World Diabetes Day
The International Diabetes Federation and the World Health Organization launched World Diabetes Day in 1991 to focus attention on the growing problem of diabetes around the world. Observed every year on November 14, the day was expanded in 2015 to a yearlong campaign to recognize diabetes as a long-term condition that must be managed every day.
Approximately 387 million adults worldwide are living with diabetes. This year, World Diabetes Day highlights healthy eating as a key part of managing diabetes—type 1, type 2, and gestational (diabetes while pregnant)—and preventing type 2 diabetes. Type 1 diabetes can’t be prevented, but a healthy lifestyle can make a big difference in managing it successfully.

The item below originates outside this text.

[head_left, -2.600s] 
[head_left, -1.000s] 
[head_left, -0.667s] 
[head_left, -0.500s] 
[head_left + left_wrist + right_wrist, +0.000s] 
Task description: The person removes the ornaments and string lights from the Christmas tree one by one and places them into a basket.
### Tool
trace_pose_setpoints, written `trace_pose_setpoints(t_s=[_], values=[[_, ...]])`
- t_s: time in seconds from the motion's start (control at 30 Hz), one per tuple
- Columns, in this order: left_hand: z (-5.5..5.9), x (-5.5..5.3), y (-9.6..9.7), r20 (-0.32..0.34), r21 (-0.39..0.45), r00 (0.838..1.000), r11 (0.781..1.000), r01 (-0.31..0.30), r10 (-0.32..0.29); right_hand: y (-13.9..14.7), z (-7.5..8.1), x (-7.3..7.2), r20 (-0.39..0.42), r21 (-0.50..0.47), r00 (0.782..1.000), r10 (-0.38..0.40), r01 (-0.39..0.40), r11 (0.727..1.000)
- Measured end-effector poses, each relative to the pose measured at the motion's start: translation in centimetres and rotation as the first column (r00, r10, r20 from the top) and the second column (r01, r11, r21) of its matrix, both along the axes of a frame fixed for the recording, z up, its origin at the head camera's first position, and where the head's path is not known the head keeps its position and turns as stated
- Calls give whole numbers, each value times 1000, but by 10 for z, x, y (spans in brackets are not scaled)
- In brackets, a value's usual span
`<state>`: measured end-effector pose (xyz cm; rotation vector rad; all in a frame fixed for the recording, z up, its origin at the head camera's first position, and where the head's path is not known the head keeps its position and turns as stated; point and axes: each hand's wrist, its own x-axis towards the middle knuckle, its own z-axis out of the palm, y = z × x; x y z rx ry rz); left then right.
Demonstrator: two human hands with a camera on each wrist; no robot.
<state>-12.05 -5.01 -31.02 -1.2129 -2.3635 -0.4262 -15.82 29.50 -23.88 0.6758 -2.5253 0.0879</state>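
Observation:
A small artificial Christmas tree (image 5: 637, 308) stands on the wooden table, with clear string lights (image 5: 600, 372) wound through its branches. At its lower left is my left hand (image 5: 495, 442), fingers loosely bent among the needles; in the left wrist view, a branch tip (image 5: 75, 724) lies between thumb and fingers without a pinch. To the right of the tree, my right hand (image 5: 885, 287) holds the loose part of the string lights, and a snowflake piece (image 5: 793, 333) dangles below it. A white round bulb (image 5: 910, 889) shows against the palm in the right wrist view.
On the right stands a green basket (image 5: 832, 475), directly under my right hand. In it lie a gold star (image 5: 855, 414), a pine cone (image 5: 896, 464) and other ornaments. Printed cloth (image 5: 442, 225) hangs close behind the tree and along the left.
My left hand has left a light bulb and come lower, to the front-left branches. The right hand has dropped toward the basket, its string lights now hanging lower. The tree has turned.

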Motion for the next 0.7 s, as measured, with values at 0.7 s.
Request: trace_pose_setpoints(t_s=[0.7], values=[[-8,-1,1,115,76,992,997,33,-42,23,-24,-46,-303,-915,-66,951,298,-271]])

What’s on Your Plate Matters
If you have diabetes, making healthy food choices—along with being physically active, losing excess weight, and taking medicine, if needed—can help you control your blood sugar levels. Good blood sugar control is important because it can help you avoid or delay serious diabetes-related health problems, including:
- Heart disease and stroke: People with diabetes are twice as likely to have heart disease or a stroke as people without diabetes, and at an earlier age.
- Blindness and eye problems: Diabetic retinopathy (damage to blood vessels in the retina), cataracts (clouding of the lens), and glaucoma (increase in fluid pressure in the eye) can all result in vision loss.

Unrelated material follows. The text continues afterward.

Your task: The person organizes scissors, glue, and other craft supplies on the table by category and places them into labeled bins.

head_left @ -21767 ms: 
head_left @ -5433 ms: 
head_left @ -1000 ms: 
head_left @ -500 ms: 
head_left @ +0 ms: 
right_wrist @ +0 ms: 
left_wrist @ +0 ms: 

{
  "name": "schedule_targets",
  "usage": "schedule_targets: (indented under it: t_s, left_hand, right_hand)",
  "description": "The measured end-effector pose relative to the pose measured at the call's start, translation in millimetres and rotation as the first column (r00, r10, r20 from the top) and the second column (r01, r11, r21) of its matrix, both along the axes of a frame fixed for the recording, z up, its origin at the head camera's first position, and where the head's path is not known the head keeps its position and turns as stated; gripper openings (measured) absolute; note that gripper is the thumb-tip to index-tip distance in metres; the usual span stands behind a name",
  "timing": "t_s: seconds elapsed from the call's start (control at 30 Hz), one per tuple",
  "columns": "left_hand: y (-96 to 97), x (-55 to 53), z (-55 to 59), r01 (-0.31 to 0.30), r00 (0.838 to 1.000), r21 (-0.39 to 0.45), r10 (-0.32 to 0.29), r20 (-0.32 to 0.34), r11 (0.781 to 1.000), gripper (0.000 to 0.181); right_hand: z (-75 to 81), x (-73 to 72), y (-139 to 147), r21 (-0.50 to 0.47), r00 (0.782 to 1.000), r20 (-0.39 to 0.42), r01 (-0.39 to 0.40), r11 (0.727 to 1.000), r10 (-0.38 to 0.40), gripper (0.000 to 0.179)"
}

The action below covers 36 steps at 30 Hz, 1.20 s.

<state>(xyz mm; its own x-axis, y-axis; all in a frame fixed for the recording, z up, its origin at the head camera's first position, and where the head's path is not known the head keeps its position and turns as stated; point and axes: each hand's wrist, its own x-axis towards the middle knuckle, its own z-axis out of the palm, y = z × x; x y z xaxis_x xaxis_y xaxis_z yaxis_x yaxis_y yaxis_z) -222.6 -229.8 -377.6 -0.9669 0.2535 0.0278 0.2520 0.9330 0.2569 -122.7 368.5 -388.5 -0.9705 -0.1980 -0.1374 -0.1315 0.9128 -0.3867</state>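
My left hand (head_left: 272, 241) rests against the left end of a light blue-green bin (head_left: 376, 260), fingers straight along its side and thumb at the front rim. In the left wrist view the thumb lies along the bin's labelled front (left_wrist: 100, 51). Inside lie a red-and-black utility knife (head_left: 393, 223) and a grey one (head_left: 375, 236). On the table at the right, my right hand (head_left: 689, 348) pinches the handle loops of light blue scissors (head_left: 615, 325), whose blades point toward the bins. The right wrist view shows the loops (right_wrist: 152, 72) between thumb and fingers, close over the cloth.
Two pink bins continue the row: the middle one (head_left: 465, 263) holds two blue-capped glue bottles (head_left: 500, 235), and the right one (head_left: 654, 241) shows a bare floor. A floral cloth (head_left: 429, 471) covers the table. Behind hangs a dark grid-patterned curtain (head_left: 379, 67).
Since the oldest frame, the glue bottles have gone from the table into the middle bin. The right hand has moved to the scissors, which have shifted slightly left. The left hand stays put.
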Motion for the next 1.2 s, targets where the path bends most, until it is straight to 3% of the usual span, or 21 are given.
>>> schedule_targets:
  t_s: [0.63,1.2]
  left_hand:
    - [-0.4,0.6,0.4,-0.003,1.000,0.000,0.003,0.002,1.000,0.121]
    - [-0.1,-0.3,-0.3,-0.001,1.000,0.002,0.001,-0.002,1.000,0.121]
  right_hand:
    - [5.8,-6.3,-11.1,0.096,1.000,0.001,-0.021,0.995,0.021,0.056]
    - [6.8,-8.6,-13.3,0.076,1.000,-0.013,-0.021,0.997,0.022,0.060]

- Kidney disease: High blood sugar levels can damage the kidneys over time, long before you start to feel bad
- Amputations: This means you could lose a foot or leg. Diabetes causes damage to blood vessels and nerves, particularly in the feet, and can lead to serious, hard-to-treat infections. Amputation may be necessary to keep the infection from spreading.
Make a Plan
Making healthy food choices can help you lose weight if you need to, lower your risk for serious health problems caused by diabetes, and help you feel good every day. Changing how you eat may seem difficult, but with planning and practice, you can form healthy eating habits for a lifetime. Tips include:
- Eating regular meals and snacks
- Eating a variety of foods
- Eating less fat, sugar, and salt
Your personal meal plan should be based on what you like to eat and drink, daily schedule, calories you need, physical activity, and timing of any medication you may take. Then it will fit your life and give you the best chance for success.
Catch it Early
With prediabetes, blood sugar levels are higher than normal, but not high enough yet to be diagnosed as diabetes. Prediabetes puts people at increased risk of developing type 2 diabetes, heart disease, and stroke. Without lifestyle changes, many people with prediabetes will develop type 2 diabetes within a few years. If you have prediabetes, take action now by eating healthier and getting more physical activity to prevent or delay type 2 diabetes.
If you’re living with diabetes, making healthy eating choices today and every day can help you manage the disease for a longer, healthier life.